What to work on - Only one span of the listing below should come back. It runs from the line with "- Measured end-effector" through the line with "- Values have", and each of its lines must be reproduced exactly.

───

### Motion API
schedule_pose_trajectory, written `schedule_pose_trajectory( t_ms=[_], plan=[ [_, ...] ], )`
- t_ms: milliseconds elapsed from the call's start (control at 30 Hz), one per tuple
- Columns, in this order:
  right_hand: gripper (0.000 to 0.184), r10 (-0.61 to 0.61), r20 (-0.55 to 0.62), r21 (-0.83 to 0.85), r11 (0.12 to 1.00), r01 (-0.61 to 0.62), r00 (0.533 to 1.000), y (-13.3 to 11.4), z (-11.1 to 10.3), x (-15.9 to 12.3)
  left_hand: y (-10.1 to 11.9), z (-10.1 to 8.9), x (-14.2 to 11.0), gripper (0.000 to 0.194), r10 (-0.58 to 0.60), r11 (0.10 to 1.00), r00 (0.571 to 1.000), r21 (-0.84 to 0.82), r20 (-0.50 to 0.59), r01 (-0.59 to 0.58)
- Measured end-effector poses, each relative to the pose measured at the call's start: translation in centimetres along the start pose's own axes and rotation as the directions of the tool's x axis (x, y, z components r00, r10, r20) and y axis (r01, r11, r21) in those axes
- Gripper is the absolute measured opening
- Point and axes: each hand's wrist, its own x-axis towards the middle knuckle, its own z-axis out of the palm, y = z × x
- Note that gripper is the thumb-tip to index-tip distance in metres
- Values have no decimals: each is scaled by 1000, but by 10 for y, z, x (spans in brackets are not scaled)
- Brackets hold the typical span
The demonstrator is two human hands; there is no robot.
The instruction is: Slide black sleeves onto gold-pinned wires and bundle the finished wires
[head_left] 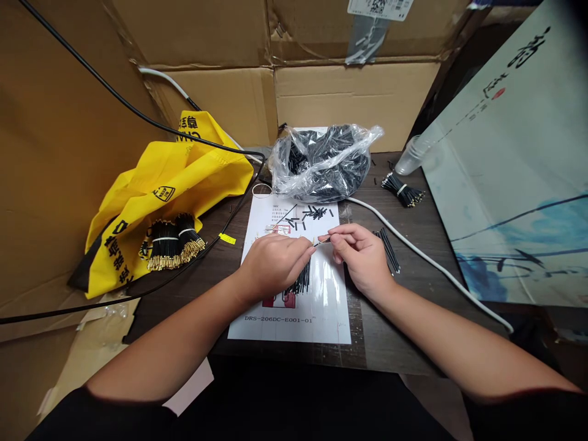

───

Answer -
- Measured end-effector poses, each relative to the pose measured at the call's start: translation in centimetres along the start pose's own axes and rotation as the directions of the tool's x axis (x, y, z components r00, r10, r20) and y axis (r01, r11, r21) in those axes
- Gripper is the absolute measured opening
- Point and axes: each hand's wrist, its own x-axis towards the middle knuckle, its own z-axis out of the palm, y = z × x
- Note that gripper is the thumb-tip to index-tip distance in metres
- Values have no decimals: each is scaled by 1000, but by 10 for y, z, x (spans in brackets are not scaled)

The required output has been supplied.